Ya, siapa yang mau peduli lagi denganku, ketika hadir seseorang yang dari keterbatasannya mampu menembus batas? Untuk apa juga memberikanku kepedulian jika ada yang lebih layak menerimanya? Kepedulian, mungkin saja sudah sama tenggelamnya dengan diriku. Apa yang kata orang tentang terpendam membuat jiwa tidak sehat, mungkin saja itu kualami. Aku menggila. Kalau boleh mengutarakannya, aku cemburu. Biar di sini saja aku teriakkan. Ayah dan Ibu tidak perlu tahu, apalagi adikku. Pernah sekali waktu juga ketika berada di depan banyak orang yang menyanjung ibu dan adikku, aku ingin teriak, “Aku juga luar biasa!” tapi lalu urung, sebab aku tidak pernah menembus apa-apa, sebab aku bukan siapa-siapa.

*

Aku terlampau lama tenggelam dalam kecemburuan. Kemudian selama beberapa lamanya aku sibuk mencari-cari batas. Biar aku juga bisa menembusnya. Biar aku bisa menebusnya. Ternyata perihal mencari-cari seringkali mengarahkan pada jawaban yang salah. Aku selalu ingin lebih hebat dibandingkan adikku, aku selalu ingin lebih tegar dibandingkan ibuku, aku selalu ingin lebih keras dibandingkan ayahku, aku selalu ingin lebih hidup dibandingkan orang-orang yang mengaku terinspirasi oleh kisah adik dan ibuku.
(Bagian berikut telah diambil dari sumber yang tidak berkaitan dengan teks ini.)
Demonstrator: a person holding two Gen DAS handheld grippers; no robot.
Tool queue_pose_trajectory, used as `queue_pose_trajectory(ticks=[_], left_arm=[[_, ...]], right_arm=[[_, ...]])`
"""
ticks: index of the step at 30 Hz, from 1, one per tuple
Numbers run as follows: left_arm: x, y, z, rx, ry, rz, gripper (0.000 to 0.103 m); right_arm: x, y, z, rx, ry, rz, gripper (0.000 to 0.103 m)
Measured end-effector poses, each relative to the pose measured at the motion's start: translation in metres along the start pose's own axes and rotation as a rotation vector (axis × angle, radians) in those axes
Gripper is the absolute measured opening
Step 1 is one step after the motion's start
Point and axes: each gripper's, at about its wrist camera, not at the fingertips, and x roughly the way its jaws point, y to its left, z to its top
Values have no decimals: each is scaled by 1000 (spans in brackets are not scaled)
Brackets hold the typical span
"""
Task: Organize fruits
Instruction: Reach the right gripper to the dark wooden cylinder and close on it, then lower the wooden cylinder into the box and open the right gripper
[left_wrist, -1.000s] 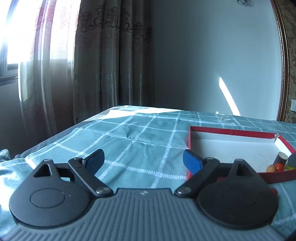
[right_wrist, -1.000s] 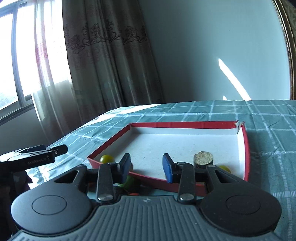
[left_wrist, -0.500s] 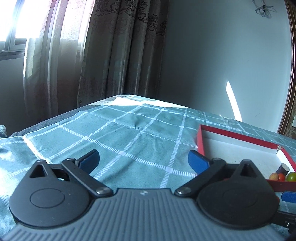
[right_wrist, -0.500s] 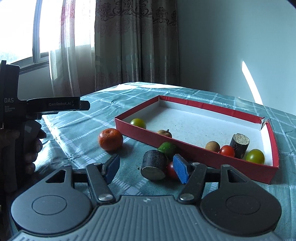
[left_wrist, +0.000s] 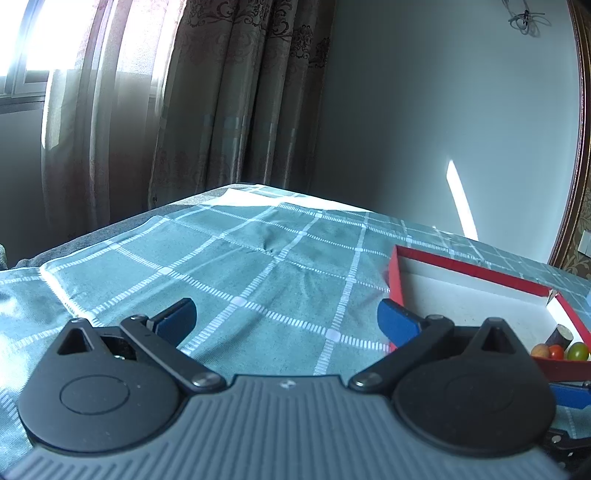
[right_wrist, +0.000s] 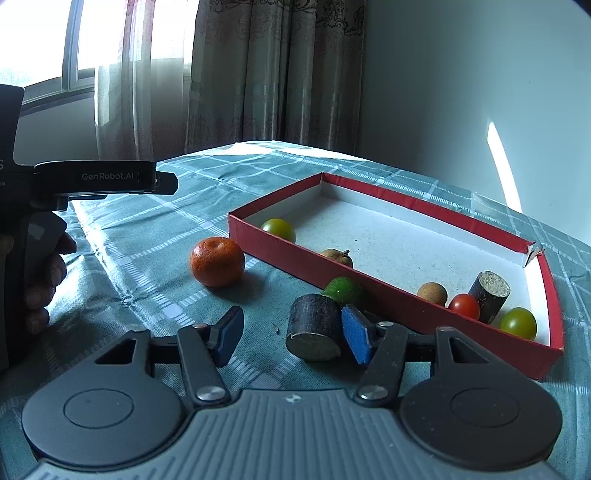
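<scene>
A red box (right_wrist: 406, 295) with a white floor holds several small fruits and a dark cane piece (right_wrist: 489, 291). On the cloth in front of the box lie an orange mandarin (right_wrist: 217, 261), a green fruit (right_wrist: 345, 290) and a dark cane cylinder (right_wrist: 314, 326). My right gripper (right_wrist: 293, 336) is open just above the cloth, with the cylinder between its fingers against the right pad. My left gripper (left_wrist: 286, 321) is open and empty over bare cloth, left of the red box (left_wrist: 480, 275).
The table is covered with a teal checked cloth (left_wrist: 258, 280). Curtains (left_wrist: 240, 92) and a window stand at the back left, a pale wall behind. The left gripper's handle and the hand holding it (right_wrist: 44, 266) show at the left of the right wrist view.
My right gripper has pulled back from the box and opened wider; the mandarin, green fruit and cane cylinder have come into view. My left gripper has shifted slightly, still open.
</scene>
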Motion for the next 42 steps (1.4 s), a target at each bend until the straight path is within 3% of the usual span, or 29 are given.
queue_pose_trajectory(ticks=[1,3,16,23,28,37,42], left_arm=[[0,0,0,-1,3,1,103],[1,0,0,-5,6,2,103],[0,3,0,-19,3,5,103],[-1,3,0,-18,0,3,103],[0,2,0,-17,4,0,103],[1,0,-1,-6,10,-15,103],[1,0,-1,-4,17,-16,103]], right_arm=[[0,-1,0,2,0,-16,38],[0,-3,-1,10,0,-22,32],[-23,-10,0,79,-83,6,31],[-20,-41,31,130,-145,-70,31],[10,-68,43,167,-101,-111,31],[36,-84,32,207,-52,-116,33],[14,-88,30,222,-132,-138,35]])
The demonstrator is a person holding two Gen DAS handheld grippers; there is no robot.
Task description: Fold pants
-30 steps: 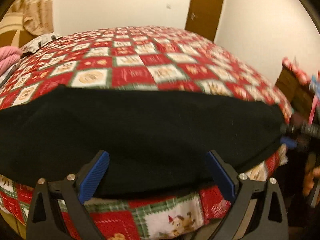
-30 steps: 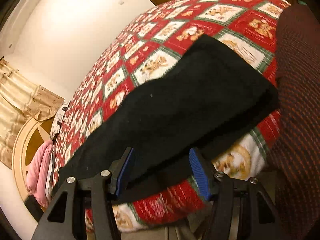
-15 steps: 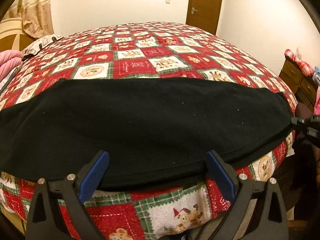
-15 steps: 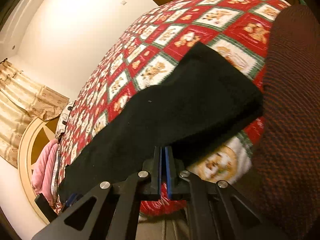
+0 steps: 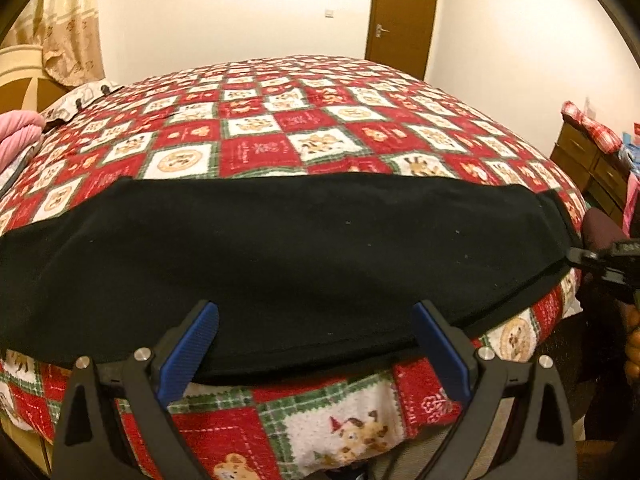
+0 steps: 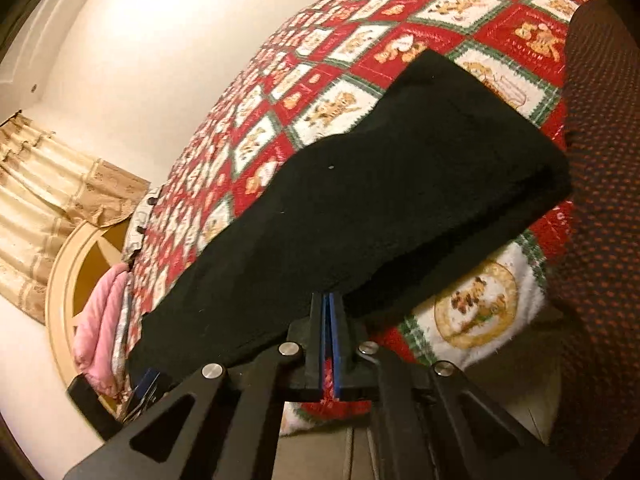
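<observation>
Black pants [image 5: 280, 256] lie stretched sideways along the near edge of a bed with a red, white and green Christmas quilt [image 5: 280, 136]. My left gripper [image 5: 316, 344] is open, its blue pads [image 5: 192, 344] spread wide at the pants' near hem, with no cloth pinched. In the right wrist view the pants [image 6: 360, 208] run from the bed's corner towards the headboard. My right gripper [image 6: 329, 312] is shut, its pads pressed together on the edge of the pants' end. From the left wrist view, the right gripper [image 5: 576, 256] meets the pants' right corner.
A pink bundle [image 5: 16, 136] and a headboard [image 6: 68, 264] lie at the far left end. A brown door [image 5: 400, 16] stands behind the bed. A wooden dresser [image 5: 588, 164] is at the right. A person's dark red patterned clothing [image 6: 600, 200] sits close beside the bed's corner.
My right gripper went from open around the pants' end to shut on its edge. The left gripper stayed open at the near hem, and the pants hardly shifted.
</observation>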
Aku ingin hidup yang jauh lebih baik dibandingkan kehidupanku saat ini. Nyatanya, semakin besar perbandingan yang ingin kucapai, semakin kosong kehidupanku. Aku hanya seolah bernyawa. Persis orang gila yang kegilaan pada pekerjaannya, yang kegilaan pada pujaannya, yang kegilaan pada kegilaannya.

.

Aku sendiri yang menghampakan aku.

.

Batas itu adalah aku sendiri.

.

.

.

Aku mesti berubah. Aku mesti mengingini kehidupan yang kumiliki saat ini.

***

*Dari sebuah kisah nyata yang kemudian diimajinasikan beberapa tahun mendatang dari usianya yang saat itu menginjak 5 tahun. Seorang kakak yang jauh dari sorotan.